I have a VM failing to start with the following error : $ virsh -c qemu:///system start server error :Failed to start domain 'server' error :internal error: process exited while connecting to monitor: 2022-08-13T09:26:50.121259Z qemu-system-x86_64: -blockdev {"driver":"file","filename":"/mnt/images/debian-11-genericcloud-amd64.qcow2","node-name":"libvirt-3-storage","auto-read-only":true,"discard":"unmap"}: Could not open '/mnt/images/debian-11-genericcloud-amd64.qcow2': Permission denied
I check the file access permission, but they are correct. I try to set everything to 777 or run qemu as root, but the problem persist. $ ll -d /mnt /mnt/images /mnt/images/* drwxr-xr-x 9 root root 4,0K 31 déc. 2021 /mnt drwxr-xr-x 2 root root 4,0K 13 août 11:31 /mnt/images -rw-r--r-- 1 libvirt-qemu libvirt-qemu 242M 13 août 11:31 /mnt/images/debian-11-genericcloud-amd64.qcow2 -rw-r--r-- 1 libvirt-qemu libvirt-qemu 366K 13 août 11:31 /mnt/images/server_cloudinit.iso -rw-r--r-- 1 libvirt-qemu libvirt-qemu 593M 13 août 11:59 /mnt/images/server_image.qcow2
After a lot of searching and testing, I found out that the disk device definition is linked to the source of the problem. The disk device is defined like this : <disk type="volume" device="disk"> <driver name="qemu" type="qcow2"/> <source pool="TERRAFORM" volume="server_image.qcow2"/> <target dev="vda" bus="virtio"/> <address type="pci" domain="0x0000" bus="0x00" slot="0x05" function="0x0"/> </disk>
This image 'server_image.qcow2' use a backing file: $ qemu-img info /mnt/images/server_image.qcow2 --backing-chain image: /mnt/stockage_rapide/VMs/terraform/puppetdev_server_image.qcow2 file format: qcow2 virtual size: 6 GiB (6442450944 bytes) disk size: 475 MiB cluster_size: 65536 backing file: /mnt/images/debian-11-genericcloud-amd64.qcow2 backing file format: qcow2 Format specific information: compat: 0.10 compression type: zlib refcount bits: 16
image: /mnt/images/debian-11-genericcloud-amd64.qcow2 file format: qcow2 virtual size: 2 GiB (2147483648 bytes) disk size: 242 MiB cluster_size: 65536 Format specific information: compat: 1.1 compression type: zlib lazy refcounts: false refcount bits: 16 corrupt: false extended l2: false
And here is the definition of the associated storage pool : <pool type="dir"> <name>TERRAFORM</name> <uuid>dae00836-db4d-49ba-9d32-1f0278055516</uuid> <capacity unit="bytes">155674652672</capacity> <allocation unit="bytes">74396299264</allocation> <available unit="bytes">81278353408</available> <source> </source> <target> <path>/mnt/images</path> <permissions> <mode>0755</mode> <owner>0</owner> <group>0</group> </permissions> </target> </pool>
If I changed the disk device definition to this (and changing only that), the domain start and works fine (no permission problem !). <disk type="file" device="disk"> <driver name="qemu" type="qcow2"/> <source file="/mnt/images/server_image.qcow2"/> <target dev="vda" bus="virtio"/> <address type="pci" domain="0x0000" bus="0x00" slot="0x05" function="0x0"/> </disk>
Could you help me find the reason why the domain doesn't work when the disk device is of type 'volume' ? Thanks in advance for your help.
Regards, Fred
Additional information: - Running this on Debian 11 with libvirt 8.0.0 (from backports) and qemu 7.0 (from backports). - Vanilla configuration of libvirt. I have just added my regular user to the libvirt group. - Problem exists even if AppArmor is disabled.

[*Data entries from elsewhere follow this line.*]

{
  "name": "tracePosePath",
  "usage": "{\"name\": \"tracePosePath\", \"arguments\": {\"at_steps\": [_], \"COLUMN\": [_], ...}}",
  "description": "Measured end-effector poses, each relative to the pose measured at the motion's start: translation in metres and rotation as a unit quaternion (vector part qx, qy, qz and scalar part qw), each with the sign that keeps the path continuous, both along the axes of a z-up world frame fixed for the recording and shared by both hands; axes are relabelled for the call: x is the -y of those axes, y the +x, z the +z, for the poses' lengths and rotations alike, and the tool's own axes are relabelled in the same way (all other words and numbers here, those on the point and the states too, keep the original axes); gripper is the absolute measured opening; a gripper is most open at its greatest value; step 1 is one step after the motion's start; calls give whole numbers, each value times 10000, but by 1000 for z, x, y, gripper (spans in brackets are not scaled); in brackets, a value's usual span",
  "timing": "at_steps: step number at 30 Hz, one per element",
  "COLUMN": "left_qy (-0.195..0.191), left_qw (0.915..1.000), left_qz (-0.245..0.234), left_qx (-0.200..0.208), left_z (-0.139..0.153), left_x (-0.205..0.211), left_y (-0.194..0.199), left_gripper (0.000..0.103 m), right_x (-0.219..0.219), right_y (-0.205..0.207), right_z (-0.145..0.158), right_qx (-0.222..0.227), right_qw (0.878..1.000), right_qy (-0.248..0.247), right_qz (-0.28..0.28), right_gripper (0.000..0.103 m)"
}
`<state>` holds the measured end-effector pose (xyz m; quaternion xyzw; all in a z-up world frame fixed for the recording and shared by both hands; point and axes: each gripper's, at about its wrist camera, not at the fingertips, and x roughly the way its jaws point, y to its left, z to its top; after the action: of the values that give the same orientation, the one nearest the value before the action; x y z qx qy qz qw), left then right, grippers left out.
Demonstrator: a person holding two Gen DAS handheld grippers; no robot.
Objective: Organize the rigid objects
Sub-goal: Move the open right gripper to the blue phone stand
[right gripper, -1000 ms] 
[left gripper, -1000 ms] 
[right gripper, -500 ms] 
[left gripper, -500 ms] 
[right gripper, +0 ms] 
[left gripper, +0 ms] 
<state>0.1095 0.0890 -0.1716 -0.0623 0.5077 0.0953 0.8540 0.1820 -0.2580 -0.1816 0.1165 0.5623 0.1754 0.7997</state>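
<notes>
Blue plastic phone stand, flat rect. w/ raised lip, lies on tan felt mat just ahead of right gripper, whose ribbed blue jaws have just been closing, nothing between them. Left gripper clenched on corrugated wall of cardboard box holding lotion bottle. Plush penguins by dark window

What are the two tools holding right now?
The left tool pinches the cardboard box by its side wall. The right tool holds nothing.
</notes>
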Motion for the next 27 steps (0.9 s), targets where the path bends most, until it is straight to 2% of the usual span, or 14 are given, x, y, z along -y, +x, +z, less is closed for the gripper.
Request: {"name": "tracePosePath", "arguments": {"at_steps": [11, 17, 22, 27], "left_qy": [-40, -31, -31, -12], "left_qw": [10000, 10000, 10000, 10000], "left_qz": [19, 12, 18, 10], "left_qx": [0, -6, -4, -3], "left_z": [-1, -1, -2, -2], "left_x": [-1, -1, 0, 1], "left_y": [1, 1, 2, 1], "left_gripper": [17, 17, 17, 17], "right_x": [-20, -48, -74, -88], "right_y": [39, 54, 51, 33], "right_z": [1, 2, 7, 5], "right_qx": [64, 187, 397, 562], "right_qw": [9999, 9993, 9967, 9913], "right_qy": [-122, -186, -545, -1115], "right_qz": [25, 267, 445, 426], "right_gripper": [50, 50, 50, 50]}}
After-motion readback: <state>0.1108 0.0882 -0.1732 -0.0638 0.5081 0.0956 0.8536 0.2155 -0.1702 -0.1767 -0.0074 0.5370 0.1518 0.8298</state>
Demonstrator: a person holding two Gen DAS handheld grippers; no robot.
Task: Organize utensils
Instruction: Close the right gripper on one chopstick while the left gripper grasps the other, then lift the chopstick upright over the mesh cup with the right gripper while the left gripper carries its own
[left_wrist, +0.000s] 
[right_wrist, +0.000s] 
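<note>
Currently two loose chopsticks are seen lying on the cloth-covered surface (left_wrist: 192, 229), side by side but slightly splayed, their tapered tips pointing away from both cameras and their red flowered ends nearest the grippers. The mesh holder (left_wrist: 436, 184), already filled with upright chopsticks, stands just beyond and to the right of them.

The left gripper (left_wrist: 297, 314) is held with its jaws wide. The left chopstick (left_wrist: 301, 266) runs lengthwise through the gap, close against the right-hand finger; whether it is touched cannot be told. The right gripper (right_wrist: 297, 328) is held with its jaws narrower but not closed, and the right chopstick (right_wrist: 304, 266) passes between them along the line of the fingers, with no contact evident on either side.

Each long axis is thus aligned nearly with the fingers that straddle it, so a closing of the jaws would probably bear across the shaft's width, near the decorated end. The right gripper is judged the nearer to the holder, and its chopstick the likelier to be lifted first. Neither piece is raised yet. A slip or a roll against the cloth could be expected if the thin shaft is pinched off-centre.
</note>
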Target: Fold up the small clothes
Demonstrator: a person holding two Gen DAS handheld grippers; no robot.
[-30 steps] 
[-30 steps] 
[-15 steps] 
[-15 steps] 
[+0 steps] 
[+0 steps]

PS: I want to use a disk device of type 'volume' because this domain is created by Terraform using the libvirt provider which use this kind of disk since it has some advantages. See the details here : https://github.com/dmacvicar/terraform-provider-libvirt/issues/126#issuecomm...

On Tue, Aug 16, 2022 at 13:51:20 +0200, Frédéric Lespez wrote:
Hi,
I have progressed in my research.
I created a minimal test case in order to reproduce the problem (see below).
I made tests on 3 (physical) machines under Debian 11.4: the problem is present on 2 machines but there is no problem on the third.
I booted a machine where the problem is present into a Debian 11.4 live OS and made the test : it works, no problem.
So far, all my tests lead me to the following conclusions: - The problem is tied to the configuration of the system. - It's not 'file permission' problem. The directory structure of the storage pool, the file permissions on this structure, the configuration of libvirt and qemu and the user under which the daemon runs are the same on all systems. - I have made the test with libvirt 7.0.0 & qemu 1.5.2 and with libvirt 8.0.0 and qemu 1.7.0 (from Debian 11 backports). The different versions have the same behavior. - Apparmor is not the culprit (No error in logs). I have also disabled it and the behavior is still in the same
I will appreciate any hint about what I should check to find the difference between the working systems and the failing ones.
Regards, Fred
How to made a test (under root):
1/ Install libvirt & qemu if needed apt install libvirt-daemon-system qemu-system-x86 virtinst
2/ Start libvirt daemon if needed systemctl start libvirtd
3/ Create the default pool storage (if it is not created automatically) virsh pool-define-as default dir - - - - /var/lib/libvirt/images/ virsh pool-build default virsh pool-start default
5/ Download Debian 11.4 Generic cloud image and put it in the default storage pool wget -O /var/lib/libvirt/images/debian.qcow2 https://cloud.debian.org/images/cloud/bullseye/latest/debian-11-genericcloud...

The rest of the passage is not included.